[Data records]
'''
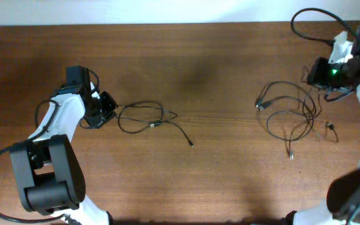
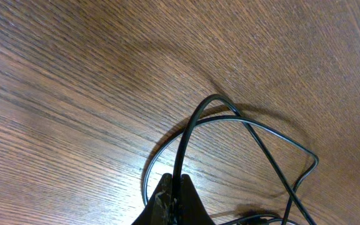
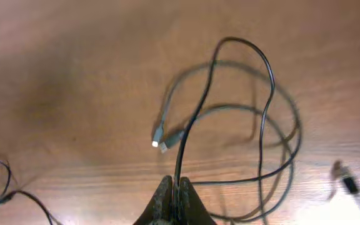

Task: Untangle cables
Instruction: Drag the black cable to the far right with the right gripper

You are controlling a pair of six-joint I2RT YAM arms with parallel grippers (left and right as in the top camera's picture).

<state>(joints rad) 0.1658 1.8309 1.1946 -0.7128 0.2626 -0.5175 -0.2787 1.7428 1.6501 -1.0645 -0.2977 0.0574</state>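
Inside left end effector (image 2: 172,190), one cable (image 2: 186,134)

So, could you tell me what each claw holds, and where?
Left claw pinches the left cable on a looped stretch of cord; right claw pinches the right cable mid-cord, not at a plug.

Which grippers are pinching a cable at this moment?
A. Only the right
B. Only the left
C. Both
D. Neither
C. In the left wrist view the left gripper is closed on the left-side cable. In the right wrist view the right gripper is closed on the right-side cable.
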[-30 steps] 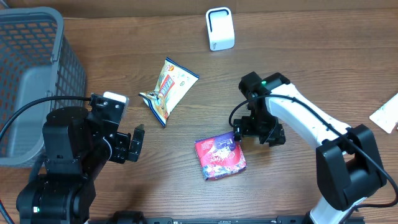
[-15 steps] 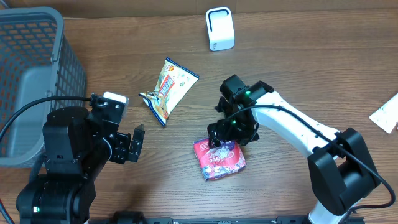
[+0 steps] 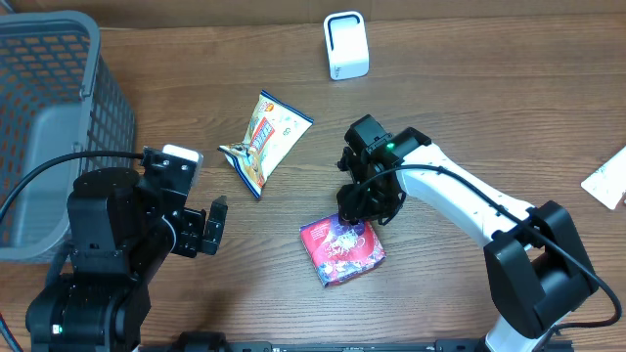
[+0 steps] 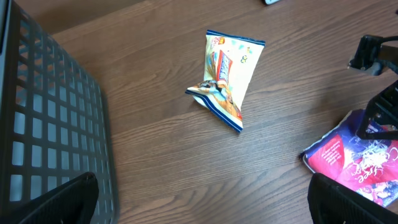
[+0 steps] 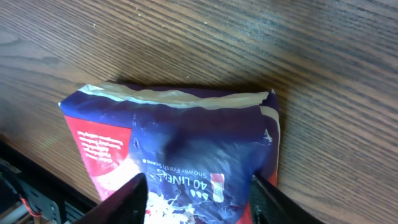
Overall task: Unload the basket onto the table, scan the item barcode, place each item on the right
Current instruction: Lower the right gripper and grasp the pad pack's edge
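Observation:
A purple and red packet (image 3: 342,249) marked "40 liners" lies flat on the wooden table, near the front centre. My right gripper (image 3: 360,207) points down onto its far end. In the right wrist view the packet (image 5: 174,137) fills the space between the two fingers of that gripper (image 5: 199,186), which press on its puckered film from both sides. No barcode shows on the side facing up. My left gripper (image 3: 217,227) hangs open at the left, well clear of the packet (image 4: 357,152). In the left wrist view, bare table lies between the wide-apart fingers of that gripper (image 4: 199,202).
A white scanner (image 3: 346,45) stands at the back centre. A yellow and white snack bag (image 3: 266,137) lies left of the right arm. A grey mesh basket (image 3: 49,127) fills the far left. A flat white item (image 3: 608,178) pokes in at the right edge.
My right gripper moved left from beside the packet to over its far end, then its fingers drew in on it. The packet shifted slightly. The left arm stayed still.

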You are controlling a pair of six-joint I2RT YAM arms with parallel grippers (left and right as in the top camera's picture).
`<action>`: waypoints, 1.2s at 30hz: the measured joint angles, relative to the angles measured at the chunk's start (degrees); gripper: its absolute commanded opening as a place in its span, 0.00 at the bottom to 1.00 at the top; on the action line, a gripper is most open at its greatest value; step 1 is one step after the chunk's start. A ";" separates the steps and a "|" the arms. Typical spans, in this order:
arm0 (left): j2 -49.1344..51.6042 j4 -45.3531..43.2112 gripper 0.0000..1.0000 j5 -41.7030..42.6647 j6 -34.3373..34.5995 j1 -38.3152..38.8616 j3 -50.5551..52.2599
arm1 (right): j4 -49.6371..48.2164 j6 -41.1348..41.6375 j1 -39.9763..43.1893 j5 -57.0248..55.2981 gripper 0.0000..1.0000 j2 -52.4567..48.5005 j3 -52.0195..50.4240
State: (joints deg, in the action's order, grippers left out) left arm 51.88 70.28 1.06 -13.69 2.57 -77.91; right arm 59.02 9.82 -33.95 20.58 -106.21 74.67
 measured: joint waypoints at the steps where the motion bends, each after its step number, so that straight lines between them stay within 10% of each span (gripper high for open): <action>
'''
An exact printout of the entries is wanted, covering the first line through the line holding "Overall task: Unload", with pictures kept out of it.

=== Your response ===
Task: Untangle cables
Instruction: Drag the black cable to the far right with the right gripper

You are controlling a pair of six-joint I2RT YAM arms with parallel grippers (left and right as in the top camera's picture).

<state>(joints rad) 0.1658 1.8309 1.1946 -0.7128 0.2626 -0.5175 -0.2787 1.7428 1.6501 -1.0645 -0.2977 0.0574</state>
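Inside left end effector (image 2: 172,190), one cable (image 2: 186,134)

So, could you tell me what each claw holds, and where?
Left claw pinches the left cable on a looped stretch of cord; right claw pinches the right cable mid-cord, not at a plug.

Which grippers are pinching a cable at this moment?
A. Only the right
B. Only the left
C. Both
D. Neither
C. In the left wrist view the left gripper is closed on the left-side cable. In the right wrist view the right gripper is closed on the right-side cable.
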[-30 steps] 
[-15 steps] 
[+0 steps] 
[+0 steps] 
[+0 steps] 
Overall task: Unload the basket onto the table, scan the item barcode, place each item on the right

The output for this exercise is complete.